> [What needs to be done]
What you return should match the listing exactly, minus its images.

Top of Given information

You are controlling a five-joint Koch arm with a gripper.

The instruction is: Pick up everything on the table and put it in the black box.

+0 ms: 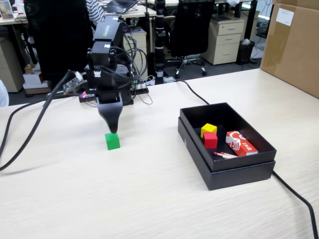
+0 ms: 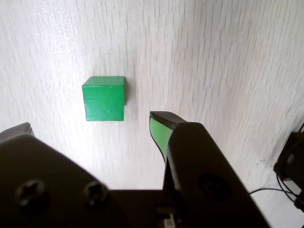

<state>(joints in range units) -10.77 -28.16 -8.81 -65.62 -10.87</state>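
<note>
Gripper (image 1: 113, 130) is hung straight down over the green cube (image 1: 112, 141), tip just above the cube's top in the fixed view. Nothing is held. In the wrist view the jaws are seen spread: one green-lined fingertip (image 2: 159, 130) at 4 o'clock of the cube (image 2: 104, 99), the other jaw's edge only barely caught at the left frame edge, so the full opening is hard to gauge. The cube appears ahead of the jaws rather than between them, so a short advance is probably needed before closing.

Green cube sits alone on the table (image 1: 149, 199), at about 9 o'clock of the black box (image 1: 192, 137) and well apart from it. It is judged the last item left outside.

Yellow cube (image 1: 208, 129) and red cube (image 1: 210, 140) are already in the box, touching, red at 6 o'clock of yellow. A red-and-white packet (image 1: 241, 143) lies just beside them at 3 o'clock, matchsticks (image 1: 225, 155) at 5 o'clock of the red cube.

Path from cube to box is open tabletop. The box wall must be cleared on transfer. Black cable (image 1: 30, 132) at 9 o'clock of the arm and cardboard carton (image 1: 294, 47) at 1 o'clock of the box are out of the way.
</note>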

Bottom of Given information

> [Solution for this exercise]
You are controlling a five-joint Koch arm with a gripper.

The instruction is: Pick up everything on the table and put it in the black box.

+0 ms: 
+0 ms: 

<state>(joints in range units) -10.77 -28.16 -8.81 -65.62 -10.87</state>
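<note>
Gripper (image 1: 113, 130) is hung straight down over the green cube (image 1: 112, 141), tip just above the cube's top in the fixed view. Nothing is held. In the wrist view the jaws are seen spread: one green-lined fingertip (image 2: 159, 130) at 4 o'clock of the cube (image 2: 104, 99), the other jaw's edge only barely caught at the left frame edge, so the full opening is hard to gauge. The cube appears ahead of the jaws rather than between them, so a short advance is probably needed before closing.

Green cube sits alone on the table (image 1: 149, 199), at about 9 o'clock of the black box (image 1: 192, 137) and well apart from it. It is judged the last item left outside.

Yellow cube (image 1: 208, 129) and red cube (image 1: 210, 140) are already in the box, touching, red at 6 o'clock of yellow. A red-and-white packet (image 1: 241, 143) lies just beside them at 3 o'clock, matchsticks (image 1: 225, 155) at 5 o'clock of the red cube.

Path from cube to box is open tabletop. The box wall must be cleared on transfer. Black cable (image 1: 30, 132) at 9 o'clock of the arm and cardboard carton (image 1: 294, 47) at 1 o'clock of the box are out of the way.
</note>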

The exercise is now finished.